Things are setting up where the Penguins could be one of the few situations to offer Mike Babcock a head coach and GM role.
2. The Penguins only chance of replenishing this team with adequate talent in the top-6 around Sidney Crosby and Evgeni Malkin would be moving Kris Letang or Marc Andre Fleury. Sidney Crosby will never be traded (unless he asks for one) due to the business standpoint, but if the Penguins commit to keeping Malkin and he doesn’t want out, which can’t be ruled out, they have to fully commit to maximizing the talent around Crosby and Malkin and that’s doing something they wouldn’t want to do like trading Letang or Marc Andre Fleury for a boatload in return. Trading Chris Kunitz, Rob Scuderi, Brandon Sutter isn’t going to give you a Marian Hossa type winger and replenish the forward system. Something has to give at somepoint.

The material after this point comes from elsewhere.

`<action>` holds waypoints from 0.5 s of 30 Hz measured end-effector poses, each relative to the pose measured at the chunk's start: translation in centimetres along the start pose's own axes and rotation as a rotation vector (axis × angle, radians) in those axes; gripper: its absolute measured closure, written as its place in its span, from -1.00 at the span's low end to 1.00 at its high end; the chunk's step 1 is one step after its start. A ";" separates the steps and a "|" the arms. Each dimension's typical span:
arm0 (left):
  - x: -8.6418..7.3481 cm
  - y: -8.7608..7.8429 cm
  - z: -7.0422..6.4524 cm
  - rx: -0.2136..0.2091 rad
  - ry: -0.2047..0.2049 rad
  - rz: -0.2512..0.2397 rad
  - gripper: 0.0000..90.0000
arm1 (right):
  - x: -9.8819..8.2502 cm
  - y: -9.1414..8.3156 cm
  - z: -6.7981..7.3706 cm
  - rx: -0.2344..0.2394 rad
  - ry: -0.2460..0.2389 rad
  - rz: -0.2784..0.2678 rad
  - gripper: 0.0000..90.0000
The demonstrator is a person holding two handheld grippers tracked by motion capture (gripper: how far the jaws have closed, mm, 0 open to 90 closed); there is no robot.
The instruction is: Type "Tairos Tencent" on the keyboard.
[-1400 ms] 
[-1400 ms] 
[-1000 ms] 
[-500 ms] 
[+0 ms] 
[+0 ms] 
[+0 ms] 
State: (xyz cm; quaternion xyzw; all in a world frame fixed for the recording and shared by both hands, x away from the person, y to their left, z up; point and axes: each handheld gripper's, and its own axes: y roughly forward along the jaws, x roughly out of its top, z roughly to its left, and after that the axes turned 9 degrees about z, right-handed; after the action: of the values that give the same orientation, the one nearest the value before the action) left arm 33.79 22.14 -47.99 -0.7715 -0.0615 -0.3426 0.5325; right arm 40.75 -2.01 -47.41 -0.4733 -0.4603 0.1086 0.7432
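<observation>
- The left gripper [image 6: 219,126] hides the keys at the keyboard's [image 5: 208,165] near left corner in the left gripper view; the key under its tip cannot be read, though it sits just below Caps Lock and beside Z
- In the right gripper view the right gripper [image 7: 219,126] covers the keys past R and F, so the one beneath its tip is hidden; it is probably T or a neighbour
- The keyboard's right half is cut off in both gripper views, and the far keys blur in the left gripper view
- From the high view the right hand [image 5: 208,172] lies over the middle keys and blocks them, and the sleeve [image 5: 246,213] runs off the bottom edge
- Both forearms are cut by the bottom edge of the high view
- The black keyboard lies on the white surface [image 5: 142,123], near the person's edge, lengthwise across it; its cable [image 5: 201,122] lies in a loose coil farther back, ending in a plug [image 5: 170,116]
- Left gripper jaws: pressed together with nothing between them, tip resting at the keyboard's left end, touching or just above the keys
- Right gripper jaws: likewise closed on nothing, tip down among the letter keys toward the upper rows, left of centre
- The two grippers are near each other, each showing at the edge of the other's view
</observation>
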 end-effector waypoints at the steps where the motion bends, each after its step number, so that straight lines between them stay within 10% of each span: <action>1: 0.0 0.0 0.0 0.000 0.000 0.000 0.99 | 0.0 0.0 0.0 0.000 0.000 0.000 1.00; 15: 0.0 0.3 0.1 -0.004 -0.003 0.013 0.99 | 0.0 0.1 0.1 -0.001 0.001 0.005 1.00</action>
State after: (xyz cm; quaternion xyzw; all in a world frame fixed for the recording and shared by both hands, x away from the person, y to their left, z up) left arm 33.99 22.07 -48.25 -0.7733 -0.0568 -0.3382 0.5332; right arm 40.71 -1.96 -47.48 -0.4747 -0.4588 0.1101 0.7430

The best thing injuries did this season for the Penguins is show had bad this forward group is. The Penguins don’t score because they no finishers and too many players who can’t create their own shot.
A good GM would look at this Penguins team moving forward and come to the assumption that next year should be a year of re-tooling where you keep the roster competitive but you move some players whose value is at their highest like Fleury with Matt Murray waiting in the wings to improve other needed areas of your hockey club. At some point the Penguins have to take a gamble and change something.
3. Evgeni Malkin failed the Penguins with his play vs the Rangers in round 1 but Rob Rossi makes the argument that the Penguins have made broken promises and hints at Malkin potentially wanting out. Rossi it should be noted is closer to Malkin than anyone in the Pittsburgh media. If that comes to fruition, the Penguins would try their best to move Malkin out West (Has NTC) and many will be buzzing about Nashville because of James Neal being there, having the pieces to trade for Malkin, and Nashville being a small market that would intrigue Malkin.
4. The Penguins obsession of drafting defensemen has come back to haunt them with a forward system that is among the bottom-10 in the league and the same amateur scouting staff will be in place for another draft, regardless of whether Jim Rutherford loses his job.
Many look at the 2011 draft as such a missed opportunity for the Penguins organization with Brandon Saad in their backyard but the obsession to draft defensemen hurts even more when Filip Forsberg was right there for the taking when the Penguins traded Jordan Staal to Carolina.
Imagine how different this team and top-6 might look with drafting Saad or even Boone Jenner in 2011 and nabbing Forsberg in 2012.
Ray Shero might still have his job.
5. In theory the Penguins could get draft compensation for Ray Shero and Dan Bylsma this summer due to the new rules in place.
Many executives are watching how the situation unfolds with Edmonton and Boston in regards to whether the Oilers end up sending a draft pick to Boston for the hiring of Peter Chiarelli as General Manager/President of Hockey Operations.
For Shero few ideal GM jobs out there right now, though, he’s going to get an interview with the Bruins, and the early talk on Bylsma right now is that he’s everyone’s fourth or fifth option.
“Dan is not in demand [right now],” one executive said Friday.
Bylsma is certainly going to get some interviews and may land somewhere but there’s more chatter in league circles right now about Bylsma’s former assistant Tony Granato than Bylsma himself. Granato is high on Doug Wilson’s wishlist in San Jose, according to NHL sources, and don’t be surprised if he interviews with Toronto.
The Penguins will just be happy to get the $5+ million off their books next season.